Londoner buys beach that inspired Virginia Woolf
LONDON, July 14 (Reuters Life!) - A windswept beach on the Cornish bay that inspired Virginia Woolf's novel "To the Lighthouse" has been sold for 80,000 pounds ($130,100) to a woman in London, the auctioneer said on Tuesday.
Woolf, a member of London's Bloomsbury intellectual set, spent childhood summers in a villa overlooking St. Ives Bay where an octagonal white lighthouse stands on a craggy island.
"Nothing that we had as children made as much difference, was quite so important to us, as our summer in Cornwall," Woolf wrote in "A Sketch of the Past", according to fan websites.
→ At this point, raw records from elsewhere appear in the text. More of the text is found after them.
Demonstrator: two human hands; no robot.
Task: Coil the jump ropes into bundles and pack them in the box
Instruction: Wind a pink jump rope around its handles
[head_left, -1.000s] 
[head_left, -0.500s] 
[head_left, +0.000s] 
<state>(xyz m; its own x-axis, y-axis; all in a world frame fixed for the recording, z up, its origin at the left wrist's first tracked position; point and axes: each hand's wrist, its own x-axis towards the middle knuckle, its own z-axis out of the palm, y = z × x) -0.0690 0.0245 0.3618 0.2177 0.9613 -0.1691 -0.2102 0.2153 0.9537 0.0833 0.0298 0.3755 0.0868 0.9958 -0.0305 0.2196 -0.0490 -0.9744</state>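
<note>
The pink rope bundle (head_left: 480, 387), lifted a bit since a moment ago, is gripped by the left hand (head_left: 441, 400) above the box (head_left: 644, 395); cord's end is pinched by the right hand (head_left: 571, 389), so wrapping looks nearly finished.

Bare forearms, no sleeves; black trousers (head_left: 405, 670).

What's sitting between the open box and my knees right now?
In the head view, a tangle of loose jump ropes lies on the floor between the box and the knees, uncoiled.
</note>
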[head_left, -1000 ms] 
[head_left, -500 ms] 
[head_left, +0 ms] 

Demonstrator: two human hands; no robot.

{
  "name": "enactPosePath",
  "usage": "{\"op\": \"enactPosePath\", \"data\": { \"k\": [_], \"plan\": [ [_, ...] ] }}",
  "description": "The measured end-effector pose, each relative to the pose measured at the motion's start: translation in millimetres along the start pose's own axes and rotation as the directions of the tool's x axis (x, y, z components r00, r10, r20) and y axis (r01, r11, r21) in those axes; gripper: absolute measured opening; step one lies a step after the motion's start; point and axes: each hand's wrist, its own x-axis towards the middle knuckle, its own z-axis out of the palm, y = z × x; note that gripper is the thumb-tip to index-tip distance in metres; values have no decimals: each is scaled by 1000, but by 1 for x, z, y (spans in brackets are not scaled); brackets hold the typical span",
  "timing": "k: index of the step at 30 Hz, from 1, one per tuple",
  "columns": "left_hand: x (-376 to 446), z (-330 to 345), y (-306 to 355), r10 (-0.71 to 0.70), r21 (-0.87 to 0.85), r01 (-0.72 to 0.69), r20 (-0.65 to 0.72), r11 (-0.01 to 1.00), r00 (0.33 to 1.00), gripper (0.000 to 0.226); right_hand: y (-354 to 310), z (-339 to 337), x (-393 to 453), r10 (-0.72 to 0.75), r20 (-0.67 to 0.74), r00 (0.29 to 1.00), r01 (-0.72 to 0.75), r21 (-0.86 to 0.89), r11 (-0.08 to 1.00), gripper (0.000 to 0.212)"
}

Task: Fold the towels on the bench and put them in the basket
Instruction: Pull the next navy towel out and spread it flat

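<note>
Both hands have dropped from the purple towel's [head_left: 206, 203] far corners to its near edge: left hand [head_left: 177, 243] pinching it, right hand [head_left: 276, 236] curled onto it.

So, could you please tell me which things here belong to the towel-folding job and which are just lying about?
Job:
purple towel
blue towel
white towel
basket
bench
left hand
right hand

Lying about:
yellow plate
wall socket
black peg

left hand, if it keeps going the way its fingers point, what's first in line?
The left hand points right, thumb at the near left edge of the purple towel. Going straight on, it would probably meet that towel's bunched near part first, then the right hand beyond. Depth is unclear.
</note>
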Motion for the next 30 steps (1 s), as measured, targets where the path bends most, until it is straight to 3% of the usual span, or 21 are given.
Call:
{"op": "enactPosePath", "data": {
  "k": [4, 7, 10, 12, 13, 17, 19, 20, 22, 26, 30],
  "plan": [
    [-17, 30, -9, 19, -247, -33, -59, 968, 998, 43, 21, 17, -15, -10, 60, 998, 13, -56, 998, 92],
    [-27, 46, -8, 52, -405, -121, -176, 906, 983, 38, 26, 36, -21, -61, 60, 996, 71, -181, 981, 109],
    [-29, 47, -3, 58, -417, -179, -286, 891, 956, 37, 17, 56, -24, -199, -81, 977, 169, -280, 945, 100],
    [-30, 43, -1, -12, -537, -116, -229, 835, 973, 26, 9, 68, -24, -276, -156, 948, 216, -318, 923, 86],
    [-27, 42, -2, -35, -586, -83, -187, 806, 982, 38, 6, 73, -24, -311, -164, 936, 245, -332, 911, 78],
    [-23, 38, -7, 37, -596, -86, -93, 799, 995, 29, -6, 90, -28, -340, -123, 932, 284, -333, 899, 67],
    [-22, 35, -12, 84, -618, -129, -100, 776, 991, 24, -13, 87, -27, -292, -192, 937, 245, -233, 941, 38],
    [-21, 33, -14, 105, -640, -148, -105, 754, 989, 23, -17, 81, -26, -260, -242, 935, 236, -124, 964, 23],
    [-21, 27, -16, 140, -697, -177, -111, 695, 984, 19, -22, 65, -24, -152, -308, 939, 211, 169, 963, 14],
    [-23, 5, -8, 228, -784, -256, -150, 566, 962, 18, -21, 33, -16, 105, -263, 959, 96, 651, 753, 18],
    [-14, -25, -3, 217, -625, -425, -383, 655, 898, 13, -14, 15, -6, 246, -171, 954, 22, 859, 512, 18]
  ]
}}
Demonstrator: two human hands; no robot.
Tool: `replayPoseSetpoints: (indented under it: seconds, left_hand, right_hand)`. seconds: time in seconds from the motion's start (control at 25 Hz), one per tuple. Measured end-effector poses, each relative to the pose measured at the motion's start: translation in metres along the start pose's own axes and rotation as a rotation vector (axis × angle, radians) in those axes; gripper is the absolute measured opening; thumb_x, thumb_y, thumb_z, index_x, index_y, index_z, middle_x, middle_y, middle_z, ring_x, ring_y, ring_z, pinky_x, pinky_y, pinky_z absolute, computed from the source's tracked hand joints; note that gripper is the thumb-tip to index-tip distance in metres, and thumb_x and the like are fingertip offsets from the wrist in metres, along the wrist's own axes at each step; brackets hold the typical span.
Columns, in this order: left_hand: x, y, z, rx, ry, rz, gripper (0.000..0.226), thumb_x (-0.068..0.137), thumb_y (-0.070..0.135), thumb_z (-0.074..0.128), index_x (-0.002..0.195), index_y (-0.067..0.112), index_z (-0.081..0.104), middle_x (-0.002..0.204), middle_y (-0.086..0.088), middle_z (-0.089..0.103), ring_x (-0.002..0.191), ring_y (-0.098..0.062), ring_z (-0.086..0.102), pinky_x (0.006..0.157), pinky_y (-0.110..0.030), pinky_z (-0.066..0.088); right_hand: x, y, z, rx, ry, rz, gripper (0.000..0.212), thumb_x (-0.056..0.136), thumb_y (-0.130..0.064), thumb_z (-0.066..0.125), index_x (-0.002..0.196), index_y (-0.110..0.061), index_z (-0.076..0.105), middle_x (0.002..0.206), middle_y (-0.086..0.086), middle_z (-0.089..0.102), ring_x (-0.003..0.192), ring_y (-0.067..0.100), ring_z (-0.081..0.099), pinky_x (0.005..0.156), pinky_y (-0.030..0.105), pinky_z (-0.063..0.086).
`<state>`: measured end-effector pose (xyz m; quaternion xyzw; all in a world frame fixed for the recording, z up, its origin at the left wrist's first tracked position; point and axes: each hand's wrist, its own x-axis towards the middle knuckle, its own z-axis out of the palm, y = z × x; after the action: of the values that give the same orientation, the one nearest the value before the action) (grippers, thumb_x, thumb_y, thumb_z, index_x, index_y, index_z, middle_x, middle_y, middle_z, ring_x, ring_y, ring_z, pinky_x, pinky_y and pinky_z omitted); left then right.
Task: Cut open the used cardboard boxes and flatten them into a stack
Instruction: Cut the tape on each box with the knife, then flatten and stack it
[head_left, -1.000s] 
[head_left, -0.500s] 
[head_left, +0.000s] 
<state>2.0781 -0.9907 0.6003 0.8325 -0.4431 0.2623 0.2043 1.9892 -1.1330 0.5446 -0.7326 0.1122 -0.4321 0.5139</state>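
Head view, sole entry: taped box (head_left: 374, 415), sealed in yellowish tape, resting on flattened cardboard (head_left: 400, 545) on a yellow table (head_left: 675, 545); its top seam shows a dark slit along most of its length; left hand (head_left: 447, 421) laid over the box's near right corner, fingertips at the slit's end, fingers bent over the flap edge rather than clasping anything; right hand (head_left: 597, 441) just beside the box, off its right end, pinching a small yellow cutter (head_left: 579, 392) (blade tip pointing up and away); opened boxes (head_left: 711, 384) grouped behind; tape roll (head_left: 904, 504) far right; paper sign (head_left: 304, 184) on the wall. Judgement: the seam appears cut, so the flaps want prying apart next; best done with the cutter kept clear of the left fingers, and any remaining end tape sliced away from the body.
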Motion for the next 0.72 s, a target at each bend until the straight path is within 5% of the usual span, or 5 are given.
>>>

"To the Lighthouse", published in 1927, exemplifies Woolf's stream-of-consciousness prose style, which focuses on thoughts rather than action and dialogue.
Graham Johnston, associate director at auction house Colliers CRE, said the anonymous telephone bidder offered 30,000 pounds more than the asking price for the 71-acre property along the cove in southwest England.
"We didn't know much about it until it was in the news," Johnston said of the property's literary importance. He said the buyer was required by law to keep the beach open to the public and could not build any houses on it.
"I should imagine that it will remain as it is," he told Reuters, declining to give any further details about the buyer.
Woolf, who committed suicide at the age of 59 in 1941, was portrayed in the 2002 film "The Hours" by Nicole Kidman.